### Work required
Exactly retype the opening line of the entries and every line after it, ending with the line that contains "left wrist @". Skip all pictures.

=== Exercise input ===

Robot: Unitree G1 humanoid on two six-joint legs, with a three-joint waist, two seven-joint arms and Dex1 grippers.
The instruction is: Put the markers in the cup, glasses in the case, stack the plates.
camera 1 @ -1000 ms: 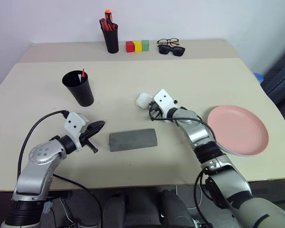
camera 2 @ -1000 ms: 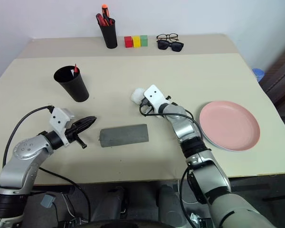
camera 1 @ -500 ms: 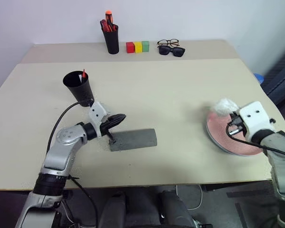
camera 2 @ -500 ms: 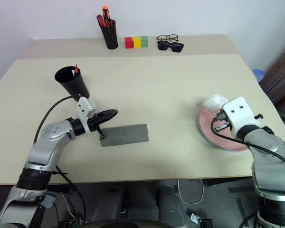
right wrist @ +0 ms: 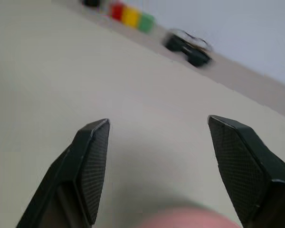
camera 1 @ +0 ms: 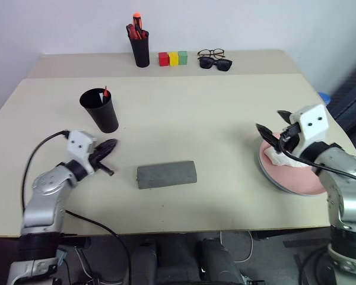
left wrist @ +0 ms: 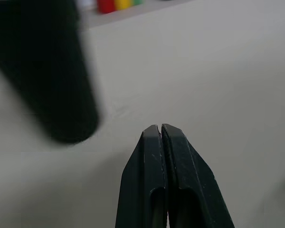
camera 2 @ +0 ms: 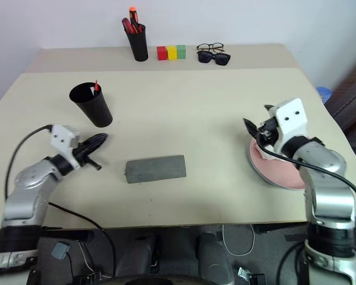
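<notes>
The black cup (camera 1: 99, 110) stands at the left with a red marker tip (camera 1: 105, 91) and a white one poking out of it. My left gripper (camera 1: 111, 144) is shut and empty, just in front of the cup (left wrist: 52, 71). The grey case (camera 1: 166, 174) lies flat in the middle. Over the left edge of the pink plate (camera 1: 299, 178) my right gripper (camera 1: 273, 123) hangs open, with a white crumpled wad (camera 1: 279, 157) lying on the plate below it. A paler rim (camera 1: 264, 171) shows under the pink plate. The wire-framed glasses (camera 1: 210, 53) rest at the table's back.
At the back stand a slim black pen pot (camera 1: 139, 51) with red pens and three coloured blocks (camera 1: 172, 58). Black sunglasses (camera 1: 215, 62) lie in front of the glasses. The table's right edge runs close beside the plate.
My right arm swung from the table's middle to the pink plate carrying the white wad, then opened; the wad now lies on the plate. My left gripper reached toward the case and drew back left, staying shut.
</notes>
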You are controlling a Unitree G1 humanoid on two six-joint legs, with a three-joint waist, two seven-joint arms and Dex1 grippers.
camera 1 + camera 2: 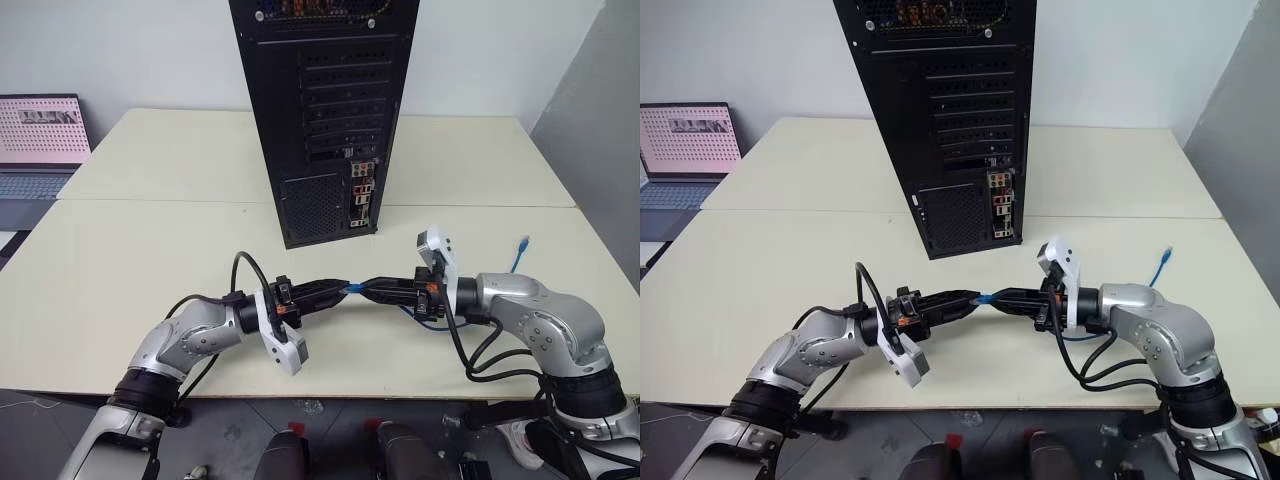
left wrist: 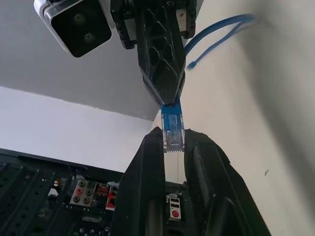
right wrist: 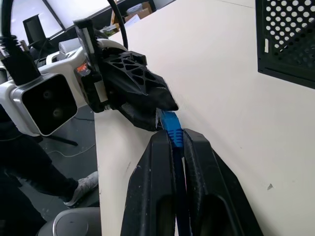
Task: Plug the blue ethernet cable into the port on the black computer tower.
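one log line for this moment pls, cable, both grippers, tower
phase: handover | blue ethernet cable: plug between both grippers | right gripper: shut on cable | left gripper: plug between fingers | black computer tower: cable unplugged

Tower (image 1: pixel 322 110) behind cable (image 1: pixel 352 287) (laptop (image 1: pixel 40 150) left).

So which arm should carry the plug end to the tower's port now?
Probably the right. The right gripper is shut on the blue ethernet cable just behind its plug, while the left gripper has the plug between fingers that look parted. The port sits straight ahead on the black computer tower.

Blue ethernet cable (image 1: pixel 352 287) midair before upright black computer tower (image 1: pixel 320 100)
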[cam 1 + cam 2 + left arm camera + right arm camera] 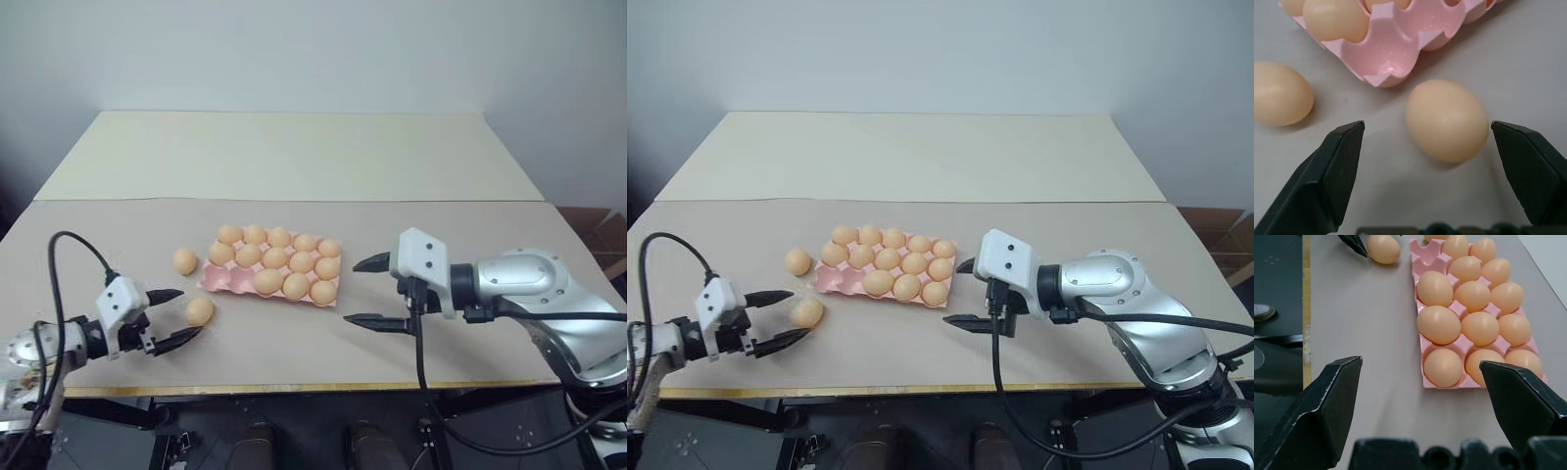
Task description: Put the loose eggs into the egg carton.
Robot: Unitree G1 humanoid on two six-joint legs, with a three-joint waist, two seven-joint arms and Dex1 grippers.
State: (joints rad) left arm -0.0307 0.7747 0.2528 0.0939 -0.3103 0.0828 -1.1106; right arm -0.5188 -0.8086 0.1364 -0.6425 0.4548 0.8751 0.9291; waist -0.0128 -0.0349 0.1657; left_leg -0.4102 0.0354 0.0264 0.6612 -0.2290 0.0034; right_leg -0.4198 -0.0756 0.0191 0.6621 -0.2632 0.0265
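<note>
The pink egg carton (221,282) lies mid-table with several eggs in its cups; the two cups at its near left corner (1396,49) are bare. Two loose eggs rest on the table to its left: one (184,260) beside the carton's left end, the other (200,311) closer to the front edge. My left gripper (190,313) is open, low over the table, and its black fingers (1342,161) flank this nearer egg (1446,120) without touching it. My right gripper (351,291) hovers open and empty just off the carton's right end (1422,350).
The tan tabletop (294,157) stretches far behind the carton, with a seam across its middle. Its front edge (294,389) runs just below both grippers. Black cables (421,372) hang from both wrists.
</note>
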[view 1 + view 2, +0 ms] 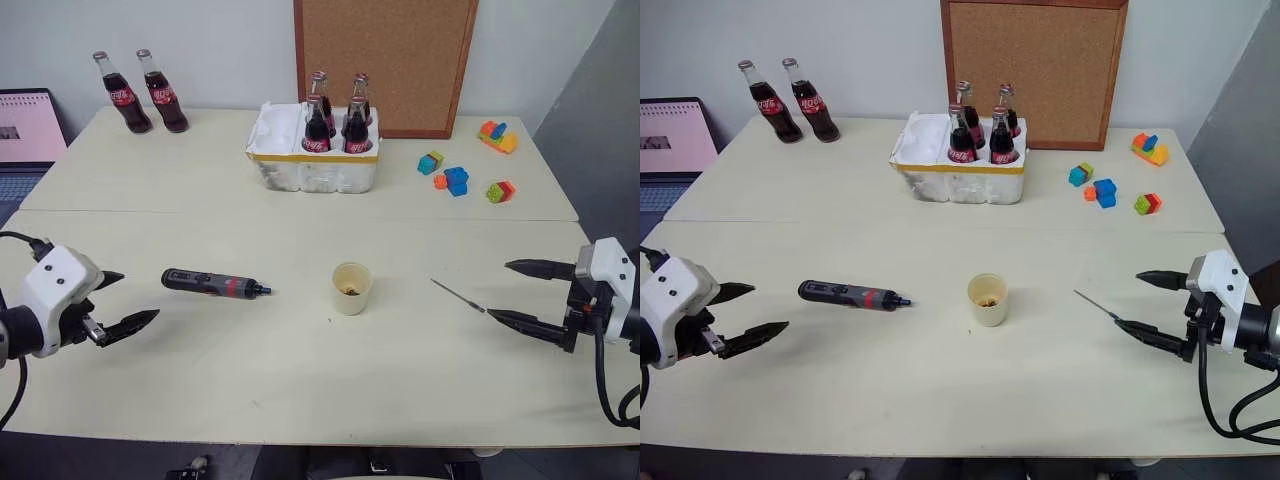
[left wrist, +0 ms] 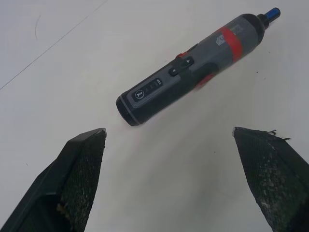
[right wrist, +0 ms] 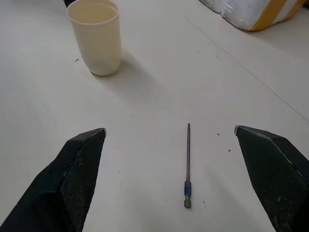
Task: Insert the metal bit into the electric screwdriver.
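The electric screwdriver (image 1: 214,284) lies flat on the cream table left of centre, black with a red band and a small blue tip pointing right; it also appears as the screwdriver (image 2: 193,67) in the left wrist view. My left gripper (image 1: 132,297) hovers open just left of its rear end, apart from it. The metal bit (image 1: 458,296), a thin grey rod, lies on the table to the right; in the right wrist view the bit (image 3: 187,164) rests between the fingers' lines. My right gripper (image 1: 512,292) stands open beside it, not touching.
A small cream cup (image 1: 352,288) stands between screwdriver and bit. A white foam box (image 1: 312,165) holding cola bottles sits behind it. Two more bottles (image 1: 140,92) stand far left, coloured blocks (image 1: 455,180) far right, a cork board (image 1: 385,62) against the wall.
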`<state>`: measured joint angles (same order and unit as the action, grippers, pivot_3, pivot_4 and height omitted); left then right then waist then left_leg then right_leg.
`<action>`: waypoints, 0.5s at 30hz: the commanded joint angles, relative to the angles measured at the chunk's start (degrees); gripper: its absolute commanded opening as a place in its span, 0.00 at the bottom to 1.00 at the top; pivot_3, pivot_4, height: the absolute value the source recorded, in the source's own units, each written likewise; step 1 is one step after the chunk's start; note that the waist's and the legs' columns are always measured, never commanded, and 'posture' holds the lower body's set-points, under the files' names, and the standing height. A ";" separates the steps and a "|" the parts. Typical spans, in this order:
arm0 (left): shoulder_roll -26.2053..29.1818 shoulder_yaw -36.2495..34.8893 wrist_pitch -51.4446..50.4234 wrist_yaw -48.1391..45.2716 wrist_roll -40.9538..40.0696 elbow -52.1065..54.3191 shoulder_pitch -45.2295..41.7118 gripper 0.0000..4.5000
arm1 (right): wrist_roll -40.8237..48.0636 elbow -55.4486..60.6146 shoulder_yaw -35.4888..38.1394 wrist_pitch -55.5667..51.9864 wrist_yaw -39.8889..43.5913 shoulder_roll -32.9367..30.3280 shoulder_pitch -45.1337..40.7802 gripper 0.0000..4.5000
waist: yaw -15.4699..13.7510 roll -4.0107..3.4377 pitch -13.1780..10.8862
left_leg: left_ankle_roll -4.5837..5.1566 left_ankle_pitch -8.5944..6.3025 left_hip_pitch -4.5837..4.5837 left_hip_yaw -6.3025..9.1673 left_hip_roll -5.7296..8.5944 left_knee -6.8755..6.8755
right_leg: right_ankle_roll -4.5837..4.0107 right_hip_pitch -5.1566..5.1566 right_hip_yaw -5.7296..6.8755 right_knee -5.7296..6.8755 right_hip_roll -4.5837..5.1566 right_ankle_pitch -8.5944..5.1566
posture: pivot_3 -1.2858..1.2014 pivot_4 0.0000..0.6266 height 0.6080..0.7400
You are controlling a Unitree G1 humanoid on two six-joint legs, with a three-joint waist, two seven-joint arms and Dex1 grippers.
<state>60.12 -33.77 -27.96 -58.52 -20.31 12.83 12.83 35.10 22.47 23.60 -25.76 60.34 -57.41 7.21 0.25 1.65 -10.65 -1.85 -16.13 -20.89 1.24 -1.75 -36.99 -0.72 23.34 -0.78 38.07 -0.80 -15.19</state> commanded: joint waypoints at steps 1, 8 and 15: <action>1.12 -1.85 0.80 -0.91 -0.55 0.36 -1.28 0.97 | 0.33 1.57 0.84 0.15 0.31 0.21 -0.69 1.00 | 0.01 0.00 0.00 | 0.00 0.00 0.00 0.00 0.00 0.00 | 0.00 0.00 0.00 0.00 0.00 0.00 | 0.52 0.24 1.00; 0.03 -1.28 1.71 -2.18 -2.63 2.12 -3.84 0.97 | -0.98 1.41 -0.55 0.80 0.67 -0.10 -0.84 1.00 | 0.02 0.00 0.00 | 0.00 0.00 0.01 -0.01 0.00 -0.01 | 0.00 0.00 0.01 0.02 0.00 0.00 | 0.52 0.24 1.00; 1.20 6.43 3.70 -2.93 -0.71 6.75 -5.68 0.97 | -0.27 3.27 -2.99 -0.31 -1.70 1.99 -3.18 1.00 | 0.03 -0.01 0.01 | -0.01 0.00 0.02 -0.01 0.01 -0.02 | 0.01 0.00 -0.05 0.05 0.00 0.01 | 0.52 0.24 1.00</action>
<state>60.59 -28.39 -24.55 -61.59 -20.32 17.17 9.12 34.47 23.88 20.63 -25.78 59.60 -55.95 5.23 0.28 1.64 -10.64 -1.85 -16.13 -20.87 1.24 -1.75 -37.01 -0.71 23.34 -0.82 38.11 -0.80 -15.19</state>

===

### Your response
Robot: Unitree G1 humanoid on two six-joint legs, with a three-joint waist, two seven-joint arms and Dex1 grippers.
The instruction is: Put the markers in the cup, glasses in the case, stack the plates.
camera 1 @ -1000 ms: 
camera 2 @ -1000 ms: 
camera 1 @ -500 ms: 
camera 2 @ -500 ms: 
right wrist @ +0 ms: 
camera 1 @ +0 ms: 
left wrist @ +0 ms: 

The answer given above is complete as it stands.